■ **SOURCE RECORDS**:
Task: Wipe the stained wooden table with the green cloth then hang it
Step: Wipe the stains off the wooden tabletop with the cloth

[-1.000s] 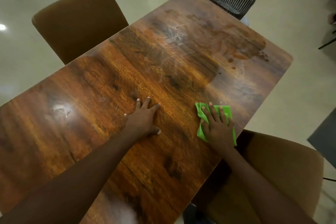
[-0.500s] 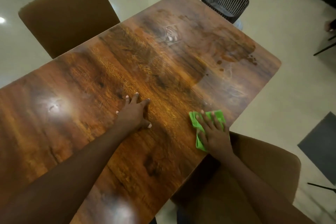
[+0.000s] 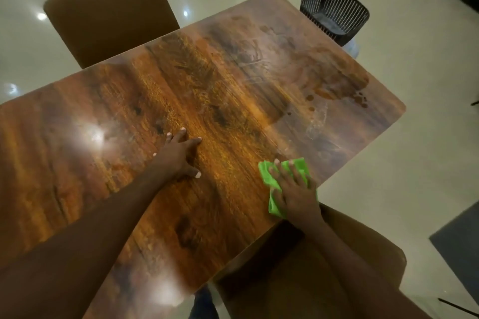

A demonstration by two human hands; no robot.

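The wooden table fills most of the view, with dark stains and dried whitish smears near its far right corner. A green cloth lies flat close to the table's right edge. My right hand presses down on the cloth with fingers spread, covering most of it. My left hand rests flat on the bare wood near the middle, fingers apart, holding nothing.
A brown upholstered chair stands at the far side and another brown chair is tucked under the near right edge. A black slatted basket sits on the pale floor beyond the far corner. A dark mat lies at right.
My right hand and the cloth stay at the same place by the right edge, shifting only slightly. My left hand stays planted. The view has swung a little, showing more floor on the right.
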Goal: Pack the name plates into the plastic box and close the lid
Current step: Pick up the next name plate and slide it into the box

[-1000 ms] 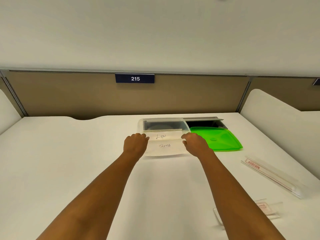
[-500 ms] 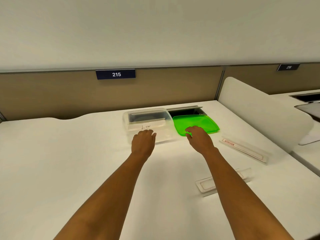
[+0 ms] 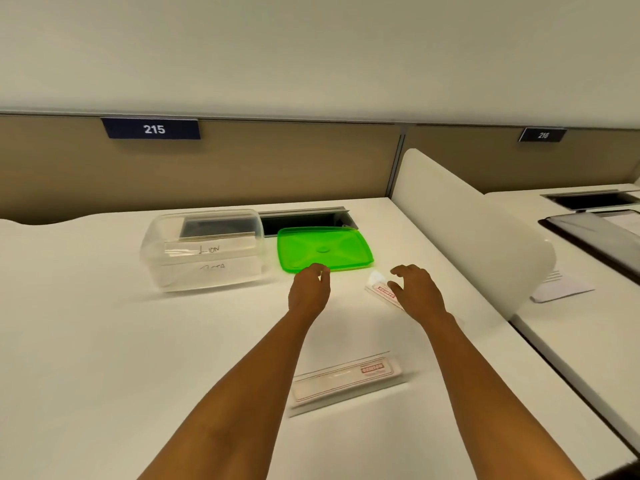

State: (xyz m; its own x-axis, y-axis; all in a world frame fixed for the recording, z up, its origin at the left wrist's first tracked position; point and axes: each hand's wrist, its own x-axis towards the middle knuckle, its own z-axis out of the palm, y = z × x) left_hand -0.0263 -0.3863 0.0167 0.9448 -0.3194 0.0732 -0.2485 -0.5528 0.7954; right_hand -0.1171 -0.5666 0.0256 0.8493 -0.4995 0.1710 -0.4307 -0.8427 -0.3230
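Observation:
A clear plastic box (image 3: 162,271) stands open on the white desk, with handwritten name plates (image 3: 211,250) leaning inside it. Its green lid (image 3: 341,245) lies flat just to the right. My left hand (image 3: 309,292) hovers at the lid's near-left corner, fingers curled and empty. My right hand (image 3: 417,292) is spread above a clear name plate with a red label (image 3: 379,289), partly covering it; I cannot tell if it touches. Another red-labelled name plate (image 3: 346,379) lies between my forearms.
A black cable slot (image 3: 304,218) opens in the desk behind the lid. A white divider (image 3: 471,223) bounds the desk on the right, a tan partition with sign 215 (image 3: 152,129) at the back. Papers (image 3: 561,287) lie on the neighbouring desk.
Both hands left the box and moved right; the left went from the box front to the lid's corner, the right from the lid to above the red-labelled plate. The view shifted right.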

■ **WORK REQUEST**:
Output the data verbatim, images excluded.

■ **OUTPUT FOR THIS EXERCISE**:
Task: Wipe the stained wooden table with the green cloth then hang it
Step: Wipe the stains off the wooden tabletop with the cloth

[-1.000s] 
[-0.500s] 
[+0.000s] 

A demonstration by two human hands; no robot.

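The wooden table fills most of the view, with dark stains and dried whitish smears near its far right corner. A green cloth lies flat close to the table's right edge. My right hand presses down on the cloth with fingers spread, covering most of it. My left hand rests flat on the bare wood near the middle, fingers apart, holding nothing.
A brown upholstered chair stands at the far side and another brown chair is tucked under the near right edge. A black slatted basket sits on the pale floor beyond the far corner. A dark mat lies at right.
My right hand and the cloth stay at the same place by the right edge, shifting only slightly. My left hand stays planted. The view has swung a little, showing more floor on the right.
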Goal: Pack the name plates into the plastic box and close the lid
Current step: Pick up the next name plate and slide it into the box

[-1000 ms] 
[-500 ms] 
[+0 ms] 

State: (xyz m; its own x-axis, y-axis; all in a world frame fixed for the recording, z up, its origin at the left wrist's first tracked position; point and axes: each hand's wrist, its own x-axis towards the middle knuckle, its own z-axis out of the palm, y = z × x) left_hand -0.0263 -0.3863 0.0167 0.9448 -0.3194 0.0732 -0.2485 -0.5528 0.7954; right_hand -0.1171 -0.5666 0.0256 0.8493 -0.4995 0.1710 -0.4307 -0.8427 -0.3230
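Observation:
A clear plastic box (image 3: 162,271) stands open on the white desk, with handwritten name plates (image 3: 211,250) leaning inside it. Its green lid (image 3: 341,245) lies flat just to the right. My left hand (image 3: 309,292) hovers at the lid's near-left corner, fingers curled and empty. My right hand (image 3: 417,292) is spread above a clear name plate with a red label (image 3: 379,289), partly covering it; I cannot tell if it touches. Another red-labelled name plate (image 3: 346,379) lies between my forearms.
A black cable slot (image 3: 304,218) opens in the desk behind the lid. A white divider (image 3: 471,223) bounds the desk on the right, a tan partition with sign 215 (image 3: 152,129) at the back. Papers (image 3: 561,287) lie on the neighbouring desk.
Both hands left the box and moved right; the left went from the box front to the lid's corner, the right from the lid to above the red-labelled plate. The view shifted right.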

The exercise concludes with that.